WORK INSTRUCTION: Once you have read the data below, write it all out exactly.

SUPPLIED DATA START

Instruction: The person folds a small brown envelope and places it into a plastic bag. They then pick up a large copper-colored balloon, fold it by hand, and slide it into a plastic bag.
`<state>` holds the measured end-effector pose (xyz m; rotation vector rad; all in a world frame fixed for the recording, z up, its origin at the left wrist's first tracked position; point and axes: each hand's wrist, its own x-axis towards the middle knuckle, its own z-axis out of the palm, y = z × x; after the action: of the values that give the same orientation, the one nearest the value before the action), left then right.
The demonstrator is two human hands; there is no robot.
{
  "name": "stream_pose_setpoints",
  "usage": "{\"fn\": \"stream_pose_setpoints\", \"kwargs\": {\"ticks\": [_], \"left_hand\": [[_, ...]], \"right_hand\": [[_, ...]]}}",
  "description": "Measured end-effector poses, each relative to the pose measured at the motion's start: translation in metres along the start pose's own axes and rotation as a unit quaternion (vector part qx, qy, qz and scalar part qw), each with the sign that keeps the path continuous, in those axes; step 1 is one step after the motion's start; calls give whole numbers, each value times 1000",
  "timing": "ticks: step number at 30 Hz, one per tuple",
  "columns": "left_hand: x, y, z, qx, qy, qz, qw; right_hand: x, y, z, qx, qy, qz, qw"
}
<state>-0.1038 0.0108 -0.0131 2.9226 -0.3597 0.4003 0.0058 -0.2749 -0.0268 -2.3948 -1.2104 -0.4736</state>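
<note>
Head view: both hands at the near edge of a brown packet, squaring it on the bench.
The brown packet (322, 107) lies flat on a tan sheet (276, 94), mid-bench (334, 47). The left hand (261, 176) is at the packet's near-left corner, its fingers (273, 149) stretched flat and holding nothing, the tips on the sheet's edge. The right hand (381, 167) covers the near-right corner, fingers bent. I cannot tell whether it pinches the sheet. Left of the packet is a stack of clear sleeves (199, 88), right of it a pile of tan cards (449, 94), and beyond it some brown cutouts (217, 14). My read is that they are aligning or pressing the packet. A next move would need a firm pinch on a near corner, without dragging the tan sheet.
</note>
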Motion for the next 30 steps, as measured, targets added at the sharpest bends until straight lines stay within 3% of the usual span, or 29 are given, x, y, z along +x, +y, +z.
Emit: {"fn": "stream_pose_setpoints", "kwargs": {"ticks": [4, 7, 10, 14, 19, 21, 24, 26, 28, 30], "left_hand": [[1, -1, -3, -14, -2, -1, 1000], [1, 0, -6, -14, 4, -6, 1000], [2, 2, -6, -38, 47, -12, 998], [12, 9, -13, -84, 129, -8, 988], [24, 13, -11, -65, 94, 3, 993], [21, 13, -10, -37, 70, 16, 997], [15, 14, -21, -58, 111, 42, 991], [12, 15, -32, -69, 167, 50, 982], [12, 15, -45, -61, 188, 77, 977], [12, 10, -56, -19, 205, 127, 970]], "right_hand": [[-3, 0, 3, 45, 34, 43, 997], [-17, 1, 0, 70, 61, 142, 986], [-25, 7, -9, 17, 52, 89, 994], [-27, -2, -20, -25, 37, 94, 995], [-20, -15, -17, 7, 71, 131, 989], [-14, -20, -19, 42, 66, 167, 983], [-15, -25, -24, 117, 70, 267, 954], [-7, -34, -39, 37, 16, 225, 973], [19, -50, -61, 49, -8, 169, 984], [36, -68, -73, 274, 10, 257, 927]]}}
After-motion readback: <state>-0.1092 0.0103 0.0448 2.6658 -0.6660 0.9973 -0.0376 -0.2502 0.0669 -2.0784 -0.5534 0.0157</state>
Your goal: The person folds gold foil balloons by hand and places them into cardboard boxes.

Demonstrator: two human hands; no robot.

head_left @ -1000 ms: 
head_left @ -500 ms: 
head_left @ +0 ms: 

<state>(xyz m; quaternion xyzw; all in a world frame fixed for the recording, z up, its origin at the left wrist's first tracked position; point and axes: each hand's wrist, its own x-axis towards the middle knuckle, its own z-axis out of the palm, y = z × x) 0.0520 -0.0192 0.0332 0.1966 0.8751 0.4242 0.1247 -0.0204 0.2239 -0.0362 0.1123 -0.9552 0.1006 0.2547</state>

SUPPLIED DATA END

YOUR RESPONSE:
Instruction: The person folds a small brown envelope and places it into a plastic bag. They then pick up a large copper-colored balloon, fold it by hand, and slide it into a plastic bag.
`<state>` holds the measured end-effector pose (xyz m; rotation vector rad; all in a world frame fixed for the recording, z up, its origin at the left wrist's first tracked position; point and axes: each hand's wrist, its own x-axis towards the middle knuckle, its own z-axis out of the palm, y = z × x; after the action: of the values that give the same orientation, the one nearest the value before the action), left then right.
The demonstrator is two human hands; there is no robot.
{
  "name": "stream_pose_setpoints",
  "usage": "{\"fn\": \"stream_pose_setpoints\", \"kwargs\": {\"ticks\": [_], \"left_hand\": [[_, ...]], \"right_hand\": [[_, ...]]}}",
  "description": "Measured end-effector poses, each relative to the pose measured at the motion's start: translation in metres along the start pose's own axes and rotation as a unit quaternion (vector part qx, qy, qz and scalar part qw), each with the sign that keeps the path continuous, in those axes; step 1 is one step after the motion's start; calls give whole numbers, each value times 1000",
  "timing": "ticks: step number at 30 Hz, one per tuple",
  "columns": "left_hand: x, y, z, qx, qy, qz, qw; right_hand: x, y, z, qx, qy, qz, qw"
}
<state>-0.1038 0.0108 -0.0131 2.9226 -0.3597 0.4003 0.0058 -0.2749 -0.0268 -2.3948 -1.2104 -0.4736</state>
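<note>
Head view: both hands at the near edge of a brown packet, squaring it on the bench.
The brown packet (322, 107) lies flat on a tan sheet (276, 94), mid-bench (334, 47). The left hand (261, 176) is at the packet's near-left corner, its fingers (273, 149) stretched flat and holding nothing, the tips on the sheet's edge. The right hand (381, 167) covers the near-right corner, fingers bent. I cannot tell whether it pinches the sheet. Left of the packet is a stack of clear sleeves (199, 88), right of it a pile of tan cards (449, 94), and beyond it some brown cutouts (217, 14). My read is that they are aligning or pressing the packet. A next move would need a firm pinch on a near corner, without dragging the tan sheet.
</note>
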Motion for the next 30 steps, as measured, targets added at the sharpest bends until straight lines stay within 3% of the usual span, or 29 are given, x, y, z along +x, +y, +z.
Emit: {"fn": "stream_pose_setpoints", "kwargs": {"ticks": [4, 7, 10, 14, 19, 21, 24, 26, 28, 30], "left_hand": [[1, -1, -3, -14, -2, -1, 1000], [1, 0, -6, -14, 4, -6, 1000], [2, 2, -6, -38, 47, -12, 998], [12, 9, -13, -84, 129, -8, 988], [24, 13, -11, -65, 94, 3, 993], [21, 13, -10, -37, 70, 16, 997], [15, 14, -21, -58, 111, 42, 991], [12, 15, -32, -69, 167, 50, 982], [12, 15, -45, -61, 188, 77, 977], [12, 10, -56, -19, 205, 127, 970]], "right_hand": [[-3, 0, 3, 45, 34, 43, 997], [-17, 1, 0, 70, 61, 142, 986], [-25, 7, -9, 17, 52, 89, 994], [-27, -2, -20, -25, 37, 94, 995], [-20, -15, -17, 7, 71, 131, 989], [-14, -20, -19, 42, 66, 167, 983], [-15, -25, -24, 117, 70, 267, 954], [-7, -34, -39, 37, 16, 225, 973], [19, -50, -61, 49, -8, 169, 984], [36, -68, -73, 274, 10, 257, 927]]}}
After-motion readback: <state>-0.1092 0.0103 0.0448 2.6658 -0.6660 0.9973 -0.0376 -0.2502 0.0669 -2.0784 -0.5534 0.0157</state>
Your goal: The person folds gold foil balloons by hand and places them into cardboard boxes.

Demonstrator: two human hands; no robot.

head_left @ -1000 ms: 
head_left @ -500 ms: 
head_left @ +0 ms: 

<state>(xyz m; quaternion xyzw; all in a world frame fixed for the recording, z up, its origin at the left wrist's first tracked position; point and axes: each hand's wrist, its own x-axis towards the middle knuckle, its own z-axis out of the palm, y = z × x) 0.0520 -0.0192 0.0332 0.1966 0.8751 0.4242 0.1247 -0.0204 0.2239 -0.0362 0.1123 -0.9552 0.1006 0.2547</state>

This exercise has now been fully answered.